▸ **Instructions for the task**
The response must match the data below exactly, line for line.

***

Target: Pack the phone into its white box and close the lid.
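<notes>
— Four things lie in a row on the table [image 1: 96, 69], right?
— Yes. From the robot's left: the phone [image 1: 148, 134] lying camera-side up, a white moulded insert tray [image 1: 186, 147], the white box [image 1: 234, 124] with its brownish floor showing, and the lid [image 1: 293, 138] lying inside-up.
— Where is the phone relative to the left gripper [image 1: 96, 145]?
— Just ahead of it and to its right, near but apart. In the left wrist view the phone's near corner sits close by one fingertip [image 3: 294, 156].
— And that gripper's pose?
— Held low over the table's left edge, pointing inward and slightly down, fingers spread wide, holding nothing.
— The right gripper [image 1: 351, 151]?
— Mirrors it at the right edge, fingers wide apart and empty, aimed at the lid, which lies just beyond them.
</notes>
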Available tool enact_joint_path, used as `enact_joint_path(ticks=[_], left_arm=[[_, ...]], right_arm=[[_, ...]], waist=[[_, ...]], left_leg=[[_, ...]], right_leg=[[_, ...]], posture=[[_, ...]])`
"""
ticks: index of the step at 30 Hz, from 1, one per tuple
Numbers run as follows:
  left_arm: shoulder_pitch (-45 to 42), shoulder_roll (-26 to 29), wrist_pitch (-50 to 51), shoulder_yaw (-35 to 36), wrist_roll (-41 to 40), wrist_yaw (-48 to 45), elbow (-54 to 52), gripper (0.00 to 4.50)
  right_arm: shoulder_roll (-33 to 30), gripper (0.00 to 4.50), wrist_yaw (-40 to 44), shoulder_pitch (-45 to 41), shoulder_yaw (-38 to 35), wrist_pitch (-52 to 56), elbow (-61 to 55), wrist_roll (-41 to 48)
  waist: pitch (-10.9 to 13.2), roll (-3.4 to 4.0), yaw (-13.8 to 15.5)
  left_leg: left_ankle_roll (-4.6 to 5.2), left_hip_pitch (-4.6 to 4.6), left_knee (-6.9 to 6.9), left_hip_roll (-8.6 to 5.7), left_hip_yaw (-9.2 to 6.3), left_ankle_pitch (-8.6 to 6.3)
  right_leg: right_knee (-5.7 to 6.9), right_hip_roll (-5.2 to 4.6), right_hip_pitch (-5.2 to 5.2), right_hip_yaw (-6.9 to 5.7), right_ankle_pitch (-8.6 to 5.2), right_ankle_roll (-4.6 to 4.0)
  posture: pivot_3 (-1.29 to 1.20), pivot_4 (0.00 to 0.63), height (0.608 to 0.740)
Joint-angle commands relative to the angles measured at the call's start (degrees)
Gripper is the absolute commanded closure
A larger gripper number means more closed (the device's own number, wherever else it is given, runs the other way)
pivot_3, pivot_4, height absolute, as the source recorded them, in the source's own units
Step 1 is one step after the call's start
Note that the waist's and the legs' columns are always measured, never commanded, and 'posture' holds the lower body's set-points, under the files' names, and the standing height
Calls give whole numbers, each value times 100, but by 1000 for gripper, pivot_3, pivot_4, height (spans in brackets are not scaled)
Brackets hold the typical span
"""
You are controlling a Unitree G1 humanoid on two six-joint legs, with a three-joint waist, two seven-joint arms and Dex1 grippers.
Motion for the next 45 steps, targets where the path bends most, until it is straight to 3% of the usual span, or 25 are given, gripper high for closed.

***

▸ **Result**
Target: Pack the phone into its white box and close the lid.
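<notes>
— Four things lie in a row on the table [image 1: 96, 69], right?
— Yes. From the robot's left: the phone [image 1: 148, 134] lying camera-side up, a white moulded insert tray [image 1: 186, 147], the white box [image 1: 234, 124] with its brownish floor showing, and the lid [image 1: 293, 138] lying inside-up.
— Where is the phone relative to the left gripper [image 1: 96, 145]?
— Just ahead of it and to its right, near but apart. In the left wrist view the phone's near corner sits close by one fingertip [image 3: 294, 156].
— And that gripper's pose?
— Held low over the table's left edge, pointing inward and slightly down, fingers spread wide, holding nothing.
— The right gripper [image 1: 351, 151]?
— Mirrors it at the right edge, fingers wide apart and empty, aimed at the lid, which lies just beyond them.
</notes>
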Available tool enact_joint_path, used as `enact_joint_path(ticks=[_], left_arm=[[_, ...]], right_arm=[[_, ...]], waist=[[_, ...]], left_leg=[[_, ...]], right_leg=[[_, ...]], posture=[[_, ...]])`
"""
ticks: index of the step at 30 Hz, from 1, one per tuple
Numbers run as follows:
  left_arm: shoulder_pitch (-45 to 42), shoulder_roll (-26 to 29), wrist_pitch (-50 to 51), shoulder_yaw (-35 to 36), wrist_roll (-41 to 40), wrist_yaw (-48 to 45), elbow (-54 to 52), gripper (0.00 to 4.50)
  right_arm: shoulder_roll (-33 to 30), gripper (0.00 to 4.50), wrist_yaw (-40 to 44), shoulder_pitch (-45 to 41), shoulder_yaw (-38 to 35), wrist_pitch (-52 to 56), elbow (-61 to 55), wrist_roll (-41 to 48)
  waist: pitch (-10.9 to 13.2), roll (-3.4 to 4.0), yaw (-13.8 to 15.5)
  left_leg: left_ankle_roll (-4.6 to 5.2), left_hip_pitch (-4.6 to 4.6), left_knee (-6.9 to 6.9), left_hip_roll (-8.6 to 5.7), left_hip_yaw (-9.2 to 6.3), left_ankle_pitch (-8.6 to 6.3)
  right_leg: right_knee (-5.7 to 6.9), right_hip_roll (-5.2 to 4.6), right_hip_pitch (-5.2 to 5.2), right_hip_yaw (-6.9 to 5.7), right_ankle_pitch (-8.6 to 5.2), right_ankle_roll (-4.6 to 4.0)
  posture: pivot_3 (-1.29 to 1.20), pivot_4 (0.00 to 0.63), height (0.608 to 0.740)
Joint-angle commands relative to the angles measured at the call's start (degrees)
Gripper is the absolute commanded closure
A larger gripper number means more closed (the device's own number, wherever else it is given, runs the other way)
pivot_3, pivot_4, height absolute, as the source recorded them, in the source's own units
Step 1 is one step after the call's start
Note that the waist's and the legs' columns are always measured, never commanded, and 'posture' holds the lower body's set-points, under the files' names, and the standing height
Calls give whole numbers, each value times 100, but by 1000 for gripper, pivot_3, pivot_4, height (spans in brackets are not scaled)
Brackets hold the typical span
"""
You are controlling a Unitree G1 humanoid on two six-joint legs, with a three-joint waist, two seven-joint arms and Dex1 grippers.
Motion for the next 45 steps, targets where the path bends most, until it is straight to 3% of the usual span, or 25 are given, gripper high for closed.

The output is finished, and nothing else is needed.